E assim se perdeu uma oportunidade de se falar da primeira cosmonauta que, de facto, foi ao espaço. Vamos então colmatar esta lacuna.

A primeira mulher cosmonauta foi a soviética Valentina Tereshkova (n.1937), que foi ao espaço a 16 de Junho de 1963, a bordo da nave Vostok VI. Cresceu numa família pobre, do proletariado, e com 18 anos foi trabalhar para uma fábrica têxtil. Desde nova deslumbrada pelo céu, inscreveu-se num clube de para-quedistas amadores onde, aos 22 anos, deu o primeiro salto. Tal era o gosto pela actividade que viria a criar um clube idêntico na sua fábrica. Aos 24 anos retomou os estudos para se qualificar como cosmonauta, o que viria a conseguir no ano seguinte. De entre cinco mulheres finalistas, foi ela a seleccionada para o voo, não só por cumprir todos os requisitos, mas principalmente pela sua experiência como para-quedista, uma habilidade importante para a missão que iria desempenhar.
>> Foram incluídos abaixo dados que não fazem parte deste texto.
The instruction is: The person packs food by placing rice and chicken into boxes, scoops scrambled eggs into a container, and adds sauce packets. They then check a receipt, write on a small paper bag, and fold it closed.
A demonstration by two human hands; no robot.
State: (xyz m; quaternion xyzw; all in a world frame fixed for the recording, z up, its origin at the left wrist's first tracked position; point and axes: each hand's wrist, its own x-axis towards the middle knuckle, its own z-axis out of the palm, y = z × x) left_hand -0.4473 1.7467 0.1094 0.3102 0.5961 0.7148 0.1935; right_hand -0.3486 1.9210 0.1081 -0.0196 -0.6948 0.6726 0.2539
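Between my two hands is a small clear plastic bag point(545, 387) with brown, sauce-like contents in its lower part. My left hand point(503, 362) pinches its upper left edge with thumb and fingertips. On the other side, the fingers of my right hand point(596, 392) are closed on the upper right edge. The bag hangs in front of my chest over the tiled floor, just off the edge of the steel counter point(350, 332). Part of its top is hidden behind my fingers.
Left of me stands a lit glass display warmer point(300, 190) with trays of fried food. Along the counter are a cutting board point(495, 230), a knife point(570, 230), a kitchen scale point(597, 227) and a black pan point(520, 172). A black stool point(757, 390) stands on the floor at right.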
Esteve no espaço durante três dias e o seu regresso à Terra foi bastante atribulado, como descreveu nas suas memórias. Foi recebida como heroína e utilizada pela propaganda soviética no contexto da corrida espacial.

Inspirada por esta história, Andreia Nunes escreveu o livro infantil “Valente Valentina”, uma edição bilingue ilustrada por Rachel Caiano, e apresentado em Junho deste ano no Pavilhão do Conhecimento – Ciência Viva, pela Vera Gomes, analista política na área do espaço. Fica a sugestão deste livro e que este possa levar os mais novos a sonhar com o universo.

One Comment

  1. Bom…, V. Tereskhova veio, mais tarde, a ver a luz, o que decerto a levou a apoiar a introdução no preâmbulo da actual Constituição da Rússia que “A Ortodoxia (cristã) é a base da identidade nacional e cultural da Rússia”. Isso nada lhe diminui os méritos como cosmunauta pioneira e mulher de Ciência, mas é para que conste. Ou seria só porque o frio do Inverno (da vida) justifica todas as promiscuidades, como diz Eugénio de Andrade?